Apparently I worded that badly, so a redo:

Situation (windless day) analogy - Wind speed wrt ground is zero. Treadmill speed wrt ground is zero. Rider is pedaling the bike at 25 kph wrt treadmill.

Situation (headwind day) analogy - Wind speed wrt ground is zero. Treadmill speed wrt ground is 20kph. Rider is pedaling the bike at 5 kph wrt treadmill.
 
  • #9
russ_watters said:
The answer is b, even if we ignore friction in the bike. Power is force times speed, so while the force is the same, the speed in b is much higher, so the power is much higher.
The windless day (answer b) is harder? That doesn't make sense. Ride a bike the same distance against a considerable headwind versus a calm day. You'll feel a much more tired on reaching the destination on the windy day compared to the calm day. However, this is not a problem of riding equal distances with respect to the ground. It is a problem of riding for equal amounts of time.

The correct answer is c.

The problem here is one of mixing reference frames. Energy (and thus work and power) are frame-dependent quantities. Ground speed is irrelevant since we're ignoring rolling friction, so using ground speed as the basis for reasoning is a red herring. Much better is to use a frame moving with the flowing air. This is the same as the ground frame in the case of a windless day, but not on the windy day.

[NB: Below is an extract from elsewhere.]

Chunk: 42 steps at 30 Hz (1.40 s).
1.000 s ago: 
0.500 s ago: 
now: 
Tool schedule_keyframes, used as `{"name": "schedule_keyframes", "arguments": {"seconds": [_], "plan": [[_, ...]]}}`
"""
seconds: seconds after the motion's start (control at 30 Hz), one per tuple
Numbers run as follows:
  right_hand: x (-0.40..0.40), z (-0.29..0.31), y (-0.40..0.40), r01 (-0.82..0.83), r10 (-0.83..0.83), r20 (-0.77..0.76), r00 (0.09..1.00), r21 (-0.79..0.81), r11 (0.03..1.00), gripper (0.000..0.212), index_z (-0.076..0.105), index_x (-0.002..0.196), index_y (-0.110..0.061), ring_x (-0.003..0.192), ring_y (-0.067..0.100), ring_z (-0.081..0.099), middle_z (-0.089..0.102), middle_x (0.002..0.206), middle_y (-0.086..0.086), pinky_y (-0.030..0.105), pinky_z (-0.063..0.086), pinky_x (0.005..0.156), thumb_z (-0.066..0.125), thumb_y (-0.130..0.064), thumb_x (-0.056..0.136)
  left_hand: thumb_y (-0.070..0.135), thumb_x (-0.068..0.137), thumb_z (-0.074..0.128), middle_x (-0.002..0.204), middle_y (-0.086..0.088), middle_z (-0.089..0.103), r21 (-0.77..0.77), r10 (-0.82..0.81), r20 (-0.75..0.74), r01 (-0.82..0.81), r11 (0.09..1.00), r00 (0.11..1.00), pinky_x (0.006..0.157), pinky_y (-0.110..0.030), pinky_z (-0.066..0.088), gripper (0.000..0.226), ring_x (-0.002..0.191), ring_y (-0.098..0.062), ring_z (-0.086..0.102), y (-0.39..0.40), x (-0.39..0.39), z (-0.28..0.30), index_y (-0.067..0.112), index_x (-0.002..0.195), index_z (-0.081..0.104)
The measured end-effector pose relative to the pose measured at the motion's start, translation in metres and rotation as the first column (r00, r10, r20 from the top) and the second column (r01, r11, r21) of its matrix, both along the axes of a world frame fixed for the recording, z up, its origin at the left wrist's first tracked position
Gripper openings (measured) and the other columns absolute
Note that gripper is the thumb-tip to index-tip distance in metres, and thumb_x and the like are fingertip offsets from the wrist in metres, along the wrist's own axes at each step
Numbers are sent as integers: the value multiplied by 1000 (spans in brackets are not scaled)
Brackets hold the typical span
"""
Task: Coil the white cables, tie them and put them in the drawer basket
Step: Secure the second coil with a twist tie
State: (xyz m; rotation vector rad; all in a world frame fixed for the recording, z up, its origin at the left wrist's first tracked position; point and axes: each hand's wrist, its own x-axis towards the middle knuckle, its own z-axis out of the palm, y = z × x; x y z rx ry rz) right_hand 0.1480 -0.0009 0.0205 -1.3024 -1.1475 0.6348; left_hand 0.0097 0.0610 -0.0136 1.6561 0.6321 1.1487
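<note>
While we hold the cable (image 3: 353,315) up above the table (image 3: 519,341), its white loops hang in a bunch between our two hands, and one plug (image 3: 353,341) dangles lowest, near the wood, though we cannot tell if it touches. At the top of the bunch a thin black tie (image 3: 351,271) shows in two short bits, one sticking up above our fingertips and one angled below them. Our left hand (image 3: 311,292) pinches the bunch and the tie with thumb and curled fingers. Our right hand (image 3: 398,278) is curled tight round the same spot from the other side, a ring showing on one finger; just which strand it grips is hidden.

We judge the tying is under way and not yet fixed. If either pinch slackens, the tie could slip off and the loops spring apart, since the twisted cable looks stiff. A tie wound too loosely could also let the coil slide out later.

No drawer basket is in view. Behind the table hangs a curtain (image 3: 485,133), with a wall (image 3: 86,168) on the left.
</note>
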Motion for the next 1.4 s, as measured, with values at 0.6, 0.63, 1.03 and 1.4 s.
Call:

In both cases (windy versus windless), the bicyclist is moving at 25 km/hr relative to the wind frame, making the aerodynamic force against the bicyclist is the same in both cases. The force exerted by the bicyclist is also the same in both cases by Newton's third law. In both cases, the distance traveled in this wind frame is the same, 25 kilometers. Same force, same distance, same amount of time means the work against the non-conservative aerodynamic drag is the same in both cases.

Another way to get an apples-to-apples comparison is to look at things from the perspective of the bicyclist. The bicyclist is exerting the same amount of power in both cases. Work is average power times time, so once again, the answer is c.
 
  • #10
D H said:
In both cases, the distance traveled in this wind frame is the same, 25 kilometers.
Except the point of application of the force is at the ground. If the rider was driving a propeller to move the bicycle, then the power would be the same, but instead the rider power is output to the ground, in which case I think my treadmill analog may help explain the situation.
 
  • #11
rcgldr said:
Except the point of application of the force is at the ground.
That's an irrelevant fact because we are ignoring ground friction here.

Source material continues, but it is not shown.